─── EXCERPTED RECORDS ───

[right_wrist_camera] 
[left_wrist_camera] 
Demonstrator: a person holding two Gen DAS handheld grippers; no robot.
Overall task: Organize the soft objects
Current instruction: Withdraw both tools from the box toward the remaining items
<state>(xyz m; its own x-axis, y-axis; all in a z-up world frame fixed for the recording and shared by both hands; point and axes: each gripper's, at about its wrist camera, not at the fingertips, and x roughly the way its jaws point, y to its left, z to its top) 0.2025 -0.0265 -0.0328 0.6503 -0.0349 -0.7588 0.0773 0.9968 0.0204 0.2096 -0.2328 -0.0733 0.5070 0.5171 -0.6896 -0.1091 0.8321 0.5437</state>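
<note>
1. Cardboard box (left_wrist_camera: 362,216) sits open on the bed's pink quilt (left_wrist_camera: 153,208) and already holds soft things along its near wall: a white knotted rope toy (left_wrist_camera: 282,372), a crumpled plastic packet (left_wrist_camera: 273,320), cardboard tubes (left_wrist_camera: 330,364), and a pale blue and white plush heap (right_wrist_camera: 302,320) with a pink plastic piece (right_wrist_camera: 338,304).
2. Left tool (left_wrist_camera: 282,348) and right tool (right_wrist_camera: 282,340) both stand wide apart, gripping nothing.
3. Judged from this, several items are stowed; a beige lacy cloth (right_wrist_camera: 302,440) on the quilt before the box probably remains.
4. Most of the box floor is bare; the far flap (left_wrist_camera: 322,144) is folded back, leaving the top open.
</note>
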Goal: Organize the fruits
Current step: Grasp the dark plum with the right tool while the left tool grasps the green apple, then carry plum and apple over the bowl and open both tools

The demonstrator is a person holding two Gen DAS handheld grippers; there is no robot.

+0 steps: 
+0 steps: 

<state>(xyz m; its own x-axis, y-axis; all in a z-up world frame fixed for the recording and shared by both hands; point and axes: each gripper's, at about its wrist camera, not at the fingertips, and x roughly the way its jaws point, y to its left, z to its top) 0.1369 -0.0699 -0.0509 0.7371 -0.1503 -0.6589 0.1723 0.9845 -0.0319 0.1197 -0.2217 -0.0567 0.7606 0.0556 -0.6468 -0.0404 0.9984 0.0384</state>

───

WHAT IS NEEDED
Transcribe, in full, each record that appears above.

WRITTEN RESPONSE
[right_wrist_camera] 
[left_wrist_camera] 
Demonstrator: a person holding two Gen DAS handheld grippers; no robot.
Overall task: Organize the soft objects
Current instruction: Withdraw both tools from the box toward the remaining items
<state>(xyz m; its own x-axis, y-axis; all in a z-up world frame fixed for the recording and shared by both hands; point and axes: each gripper's, at about its wrist camera, not at the fingertips, and x roughly the way its jaws point, y to its left, z to its top) 0.2025 -0.0265 -0.0328 0.6503 -0.0349 -0.7588 0.0773 0.9968 0.0204 0.2096 -0.2328 -0.0733 0.5070 0.5171 -0.6896 -0.1091 0.8321 0.5437</state>
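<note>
1. Cardboard box (left_wrist_camera: 362,216) sits open on the bed's pink quilt (left_wrist_camera: 153,208) and already holds soft things along its near wall: a white knotted rope toy (left_wrist_camera: 282,372), a crumpled plastic packet (left_wrist_camera: 273,320), cardboard tubes (left_wrist_camera: 330,364), and a pale blue and white plush heap (right_wrist_camera: 302,320) with a pink plastic piece (right_wrist_camera: 338,304).
2. Left tool (left_wrist_camera: 282,348) and right tool (right_wrist_camera: 282,340) both stand wide apart, gripping nothing.
3. Judged from this, several items are stowed; a beige lacy cloth (right_wrist_camera: 302,440) on the quilt before the box probably remains.
4. Most of the box floor is bare; the far flap (left_wrist_camera: 322,144) is folded back, leaving the top open.
</note>
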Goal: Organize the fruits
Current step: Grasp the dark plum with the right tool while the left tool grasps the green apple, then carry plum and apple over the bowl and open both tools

The demonstrator is a person holding two Gen DAS handheld grippers; there is no robot.

+0 steps: 
+0 steps: 

<state>(xyz m; its own x-axis, y-axis; all in a z-up world frame fixed for the recording and shared by both hands; point and axes: each gripper's, at about its wrist camera, not at the fingertips, and x roughly the way its jaws point, y to its left, z to its top) 0.1369 -0.0699 -0.0509 0.7371 -0.1503 -0.6589 0.1723 0.9845 -0.0319 0.1197 -0.2217 -0.0567 0.7606 0.0556 -0.6468 -0.0404 0.9984 0.0384</state>

Nothing else remains to be done in this exercise.